Toutefois, selon moi, nous ne devrions pas lier ces enjeux directement aux possibilités et à la prospérité économiques. Nous devrions plutôt établir un lien entre ces questions et des portes ouvertes, de manière à être en mesure d'exercer une influence dans ce dossier. Si nous ne nous assoyons pas à la table des négociations, ils n'entendront pas ce que nous avons à dire et ne s'en préoccuperont pas.

M. Welch : Il y a une autre façon indirecte de tenter de faire progresser les droits de la personne, et elle est liée à la notion de sécurité humaine. Les droits de la personne et la sécurité humaine sont deux concepts très différents. Les droits de la personne sont un ensemble de droits philosophiques et normatifs, alors que la sécurité est une condition empirique. Dans la mesure où les gens jouissent de la sécurité, ils se prévalent aussi, par le fait même, de leurs droits de la personne, dans la plupart des cas. Un lien existe donc entre les deux concepts.

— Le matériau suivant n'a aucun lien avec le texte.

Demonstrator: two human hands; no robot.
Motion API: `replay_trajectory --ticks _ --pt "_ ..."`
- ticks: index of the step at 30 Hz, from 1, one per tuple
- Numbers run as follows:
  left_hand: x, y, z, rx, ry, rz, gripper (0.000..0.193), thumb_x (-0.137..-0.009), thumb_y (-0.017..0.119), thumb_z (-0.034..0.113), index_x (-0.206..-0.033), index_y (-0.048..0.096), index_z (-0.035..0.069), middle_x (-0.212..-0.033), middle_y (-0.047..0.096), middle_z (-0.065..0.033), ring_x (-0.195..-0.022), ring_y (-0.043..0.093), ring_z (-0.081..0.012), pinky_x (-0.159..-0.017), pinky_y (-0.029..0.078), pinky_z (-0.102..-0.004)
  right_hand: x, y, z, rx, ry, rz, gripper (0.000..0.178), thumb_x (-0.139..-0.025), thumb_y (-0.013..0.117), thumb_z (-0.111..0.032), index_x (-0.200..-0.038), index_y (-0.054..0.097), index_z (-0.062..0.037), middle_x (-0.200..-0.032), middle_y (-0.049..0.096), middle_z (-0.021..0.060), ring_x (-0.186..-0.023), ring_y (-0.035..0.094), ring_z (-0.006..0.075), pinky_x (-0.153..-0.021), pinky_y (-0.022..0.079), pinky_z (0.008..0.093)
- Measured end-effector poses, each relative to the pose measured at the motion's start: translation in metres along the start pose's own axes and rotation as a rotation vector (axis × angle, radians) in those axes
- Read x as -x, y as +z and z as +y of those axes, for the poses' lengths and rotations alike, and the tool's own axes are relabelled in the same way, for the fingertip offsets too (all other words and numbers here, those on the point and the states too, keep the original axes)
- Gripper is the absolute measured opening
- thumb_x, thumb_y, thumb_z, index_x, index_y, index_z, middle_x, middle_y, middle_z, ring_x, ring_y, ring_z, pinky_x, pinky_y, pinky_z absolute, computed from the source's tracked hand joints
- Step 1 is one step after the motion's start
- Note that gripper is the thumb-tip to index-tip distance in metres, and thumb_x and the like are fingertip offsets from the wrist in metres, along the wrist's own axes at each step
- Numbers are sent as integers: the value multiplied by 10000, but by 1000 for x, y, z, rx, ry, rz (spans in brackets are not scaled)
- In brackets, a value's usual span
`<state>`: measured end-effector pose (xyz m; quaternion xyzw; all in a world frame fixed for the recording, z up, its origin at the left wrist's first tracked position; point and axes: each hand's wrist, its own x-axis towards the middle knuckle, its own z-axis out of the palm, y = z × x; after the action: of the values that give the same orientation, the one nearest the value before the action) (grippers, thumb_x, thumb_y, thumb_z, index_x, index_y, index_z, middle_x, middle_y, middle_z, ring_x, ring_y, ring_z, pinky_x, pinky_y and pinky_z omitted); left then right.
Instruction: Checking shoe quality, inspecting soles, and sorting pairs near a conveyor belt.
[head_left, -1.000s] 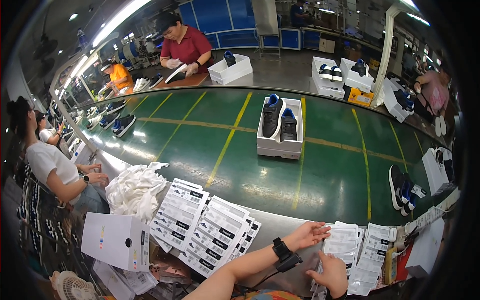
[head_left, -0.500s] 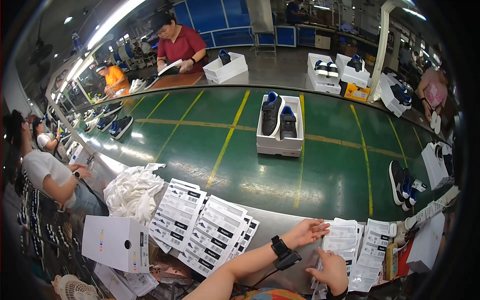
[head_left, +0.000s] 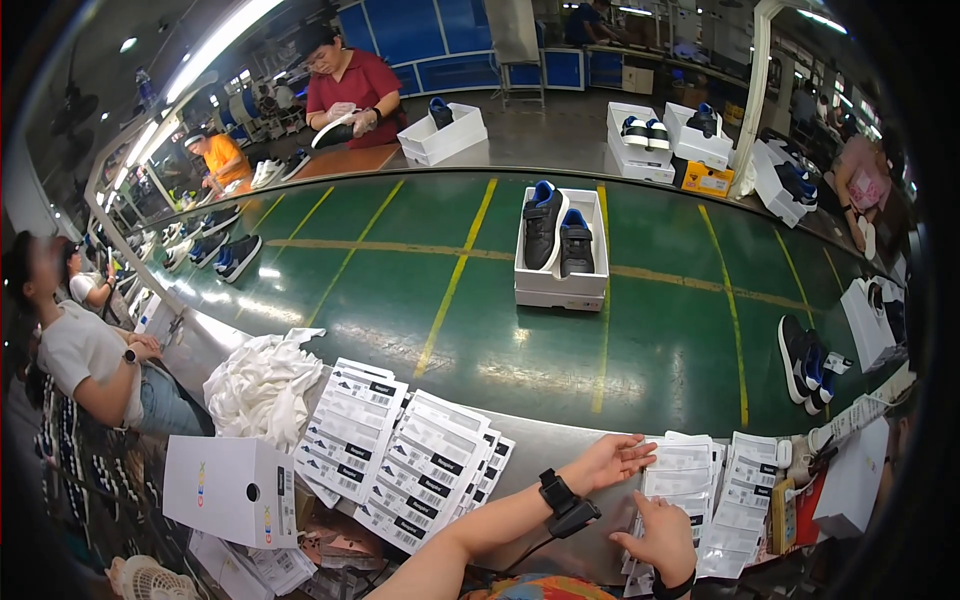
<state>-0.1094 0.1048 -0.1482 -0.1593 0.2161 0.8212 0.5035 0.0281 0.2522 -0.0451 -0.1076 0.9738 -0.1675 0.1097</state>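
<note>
My left hand (head_left: 612, 464) stretches its fingers toward the near stack of printed label sheets (head_left: 680, 468), the tips at its left edge; nothing is in it. Below it, my right hand (head_left: 660, 538) lies over the same stack with thumb and forefinger apart, and I see nothing held. A second stack of label sheets (head_left: 745, 490) lies just to the right. Black watch-like devices and bands circle both wrists. Across the green belt stands an open white shoebox (head_left: 560, 292) with a pair of black shoes (head_left: 546, 230) with blue linings inside.
More label sheets (head_left: 425, 470) lie left of my arm, beside crumpled white cloth (head_left: 265, 390) and a closed white shoebox (head_left: 230, 490). Dark shoes (head_left: 800, 365) rest at the belt's right. Co-workers stand beyond the belt, one in red handling a shoe (head_left: 333, 131); another sits at left.
My hands keep almost the same pose over the sheets. The co-worker in red has tilted the shoe and shifted their grip. The person at left has drawn their hands in and leaned back.
</note>
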Motion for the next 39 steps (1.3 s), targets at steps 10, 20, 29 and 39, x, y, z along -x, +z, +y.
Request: replay_trajectory --ticks 10,20,29,39 --pt "3 0 2 67 5 24 275 -943 569 141 -1209 526 85 -1363 571 -148 -1255 558 -293 -824 484 -295 -1 -5 -6 -4 -25 4 773 -660 798 -472 -1231 584 4 -827 650 219 -774 645 371 -663 497 438" --pt "15 -5 11 116 -33 13 176 -949 546 108 -1117 557 58 -1384 537 -192 -1297 511 -337 -806 515 -334 -3 1 -14 54 -6 -24 762 -737 737 -506 -1293 560 -16 -888 653 222 -848 643 359 -721 504 424" --pt "20 -5 14 61 7 20 165 -955 541 125 -1099 559 47 -1387 531 -213 -1312 494 -344 -831 487 -332 -2 3 -17 25 10 -11 745 -747 740 -479 -1301 536 -27 -924 657 231 -898 639 372 -762 503 446" --pt "23 -5 17 22 29 34 166 -977 507 134 -1098 543 26 -1392 513 -238 -1286 514 -361 -848 506 -347 -3 14 -15 68 -6 23 754 -762 709 -522 -1299 555 -15 -930 651 229 -852 643 380 -755 517 429"
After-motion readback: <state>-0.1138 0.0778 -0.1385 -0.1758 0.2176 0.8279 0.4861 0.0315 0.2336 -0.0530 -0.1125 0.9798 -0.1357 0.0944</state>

Le Canada avait l'habitude d'être considéré comme l'un des plus grands champions de la sécurité humaine et, indirectement, des droits de la personne — avec le Japon et la Norvège, soit un de nos importants partenaires de l'Asie-Pacifique dans ce dossier et un pays de l'Europe du Nord. Nous avons depuis abandonné ce rôle. Nous nous sommes essentiellement retirés du domaine de la sécurité humaine, et nous l'avons fait pour de simples raisons de politique interne. Je sais que cela a étonné et déçu les Japonais et les Norvégiens, de même que d'autres pays de la région. Lorsqu'on emploie les mots « droits de la personne » en Asie, cela braque les gens. Cependant, lorsque vous parlez de « sécurité humaine », les gens écoutent et s'intéressent à ce que vous avez à dire.

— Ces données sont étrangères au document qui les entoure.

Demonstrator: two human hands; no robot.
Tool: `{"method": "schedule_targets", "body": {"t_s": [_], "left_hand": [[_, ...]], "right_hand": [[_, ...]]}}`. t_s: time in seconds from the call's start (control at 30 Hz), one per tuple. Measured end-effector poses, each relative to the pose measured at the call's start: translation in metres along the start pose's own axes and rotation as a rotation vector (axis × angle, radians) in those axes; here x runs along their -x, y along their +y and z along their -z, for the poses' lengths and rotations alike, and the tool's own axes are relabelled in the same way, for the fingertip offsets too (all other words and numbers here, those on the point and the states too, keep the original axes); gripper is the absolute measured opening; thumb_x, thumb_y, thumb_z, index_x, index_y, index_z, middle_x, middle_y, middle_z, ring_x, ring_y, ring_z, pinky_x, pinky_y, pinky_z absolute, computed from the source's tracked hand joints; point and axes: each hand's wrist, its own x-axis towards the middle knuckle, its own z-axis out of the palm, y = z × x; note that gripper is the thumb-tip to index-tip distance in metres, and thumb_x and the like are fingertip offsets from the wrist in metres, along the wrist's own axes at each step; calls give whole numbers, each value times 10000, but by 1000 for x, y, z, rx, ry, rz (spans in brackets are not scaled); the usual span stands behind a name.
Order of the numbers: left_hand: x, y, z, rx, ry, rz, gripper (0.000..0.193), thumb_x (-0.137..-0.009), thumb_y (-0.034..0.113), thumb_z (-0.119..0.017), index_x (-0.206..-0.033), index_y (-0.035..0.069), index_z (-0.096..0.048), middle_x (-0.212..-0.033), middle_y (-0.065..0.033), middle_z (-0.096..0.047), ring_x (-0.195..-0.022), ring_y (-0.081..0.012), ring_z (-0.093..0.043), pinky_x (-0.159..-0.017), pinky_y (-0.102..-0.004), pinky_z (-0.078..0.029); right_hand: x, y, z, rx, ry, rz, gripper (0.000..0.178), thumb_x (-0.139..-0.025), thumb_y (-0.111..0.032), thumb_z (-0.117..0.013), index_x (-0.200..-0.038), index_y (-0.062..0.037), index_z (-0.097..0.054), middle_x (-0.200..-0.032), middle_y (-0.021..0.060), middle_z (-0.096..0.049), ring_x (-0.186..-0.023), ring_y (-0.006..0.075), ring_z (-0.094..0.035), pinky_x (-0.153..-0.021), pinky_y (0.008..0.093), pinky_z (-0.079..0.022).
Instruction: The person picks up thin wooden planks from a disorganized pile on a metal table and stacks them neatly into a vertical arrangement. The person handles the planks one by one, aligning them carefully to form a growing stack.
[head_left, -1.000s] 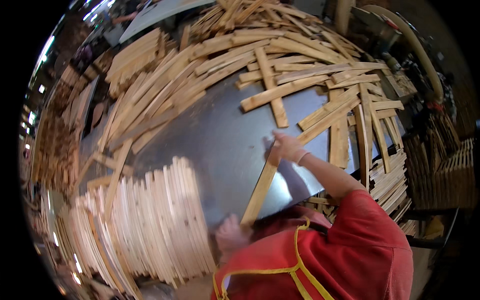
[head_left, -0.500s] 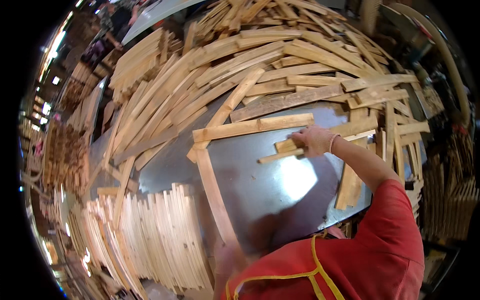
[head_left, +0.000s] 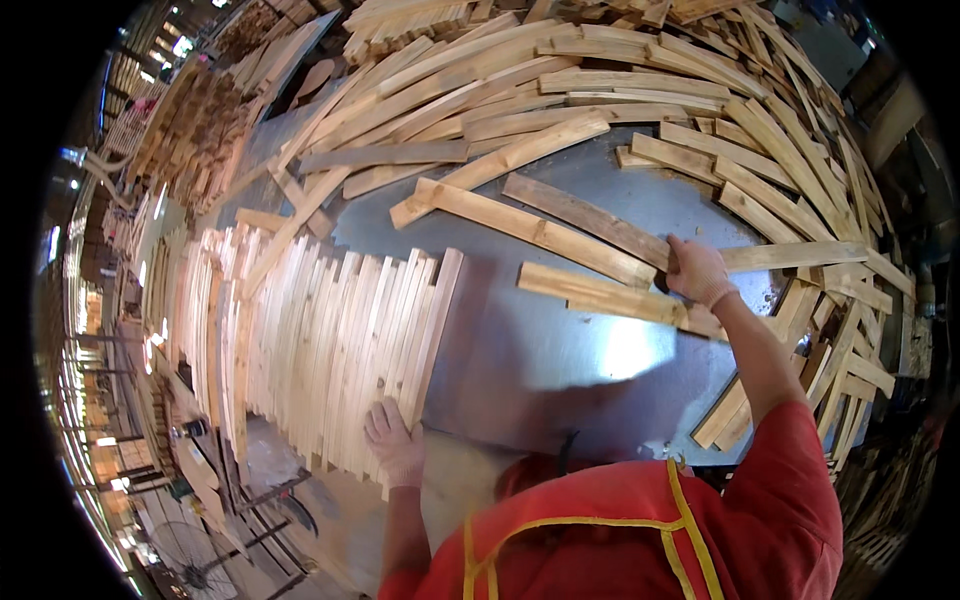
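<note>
My right hand point(head_left: 697, 272), in a pale work glove, is closed on the near right end of a grey-brown weathered plank point(head_left: 588, 216). Just in front of that plank lies a lighter plank point(head_left: 545, 235), its left end crossing over another diagonal plank point(head_left: 520, 165). Two short light pieces point(head_left: 600, 295) rest below my right wrist's level, partly hidden by it at the right. My left hand point(head_left: 396, 440), also gloved, has its fingers apart against the near ends of a row of pale boards point(head_left: 330, 350). The outermost board point(head_left: 440, 325) stands at the row's right side.
A smooth metal tabletop point(head_left: 490, 370) lies under the wood. Loose planks point(head_left: 640, 90) cover its far side, and more are heaped at the right point(head_left: 840, 300). Stacked wood point(head_left: 190, 130) stands at the far left. A round fan point(head_left: 185, 555) is at lower left.
The view has turned left. My left hand has brought a board to the row's right side and released its grip. My right hand has moved from the short pieces to the weathered plank.
</note>
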Motion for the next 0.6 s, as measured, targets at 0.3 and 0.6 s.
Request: {"method": "schedule_targets", "body": {"t_s": [0.3,0.6], "left_hand": [[-1,4,10,59,71,-169,859,-906,413,-783,-1603,31,-458,-1611,-226,-468,-1450,-443,-472,-1229,-585,-359],[-50,121,19,1289,-394,165,586,-913,248,-742,-1400,-34,-578,-1161,-205,-716,-1024,-341,-718,-920,-444,-571]], "right_hand": [[193,-73,-55,-992,-14,-81,726,-847,-131,-773,-1521,0,-535,-1317,167,-732,-1181,297,-734,-1042,397,-573],[194,-313,-135,-857,-378,257,956,-892,-488,-777,-1609,2,-378,-1335,382,-645,-1247,519,-637,-1104,506,-505]]}}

M. Dewitt : Chose intéressante, si vous réfléchissez à la notion de sécurité humaine, définie brièvement comme étant « l'affranchissement de la peur et du besoin », vous constatez que sa définition englobe joliment les aspects de base des droits de la personne, lesquels sont enchâssés dans le système des Nations Unies. Et tous les pays souhaitent être perçus comme de légitimes participants à l'ONU. La suggestion de David est, en fait, très intéressante.

Le sénateur Oh : Je vous remercie, messieurs, d'être parmi nous. Je souhaite effleurer la question des droits de la personne, que vous venez juste de mentionner.

Dans les pays membres de l'ANASE et la région du Pacifique, les problèmes liés aux droits de la personne se sont considérablement améliorés. Je crois que cette amélioration est imputable à l'essor économique et à la situation politique qui s'est stabilisée au cours des 35 ou 40 dernières années. Je crois qu'il est important que nous aidions ces pays. Nous avons stabilisé la situation politique et amélioré l'économie, afin de maintenir une meilleure situation sur le plan des droits de la personne.

Je pense que nos exportations vers l'Asie-Pacifique sont plutôt faibles. Pensez-vous que le gouvernement du Canada devrait tâcher d'intensifier notre présence dans la région de l'Asie-Pacifique, compte tenu du fait que, depuis plusieurs années déjà, nous disposons d'un grand nombre de missions dans des pays membres de l'ANASE qui sont prêts à aller de l'avant et que la présence du Canada là-bas a toujours été présentée comme amicale? De plus, pensez-vous que le climat d'investissement dans la région de l'Asie-Pacifique est désormais sûr?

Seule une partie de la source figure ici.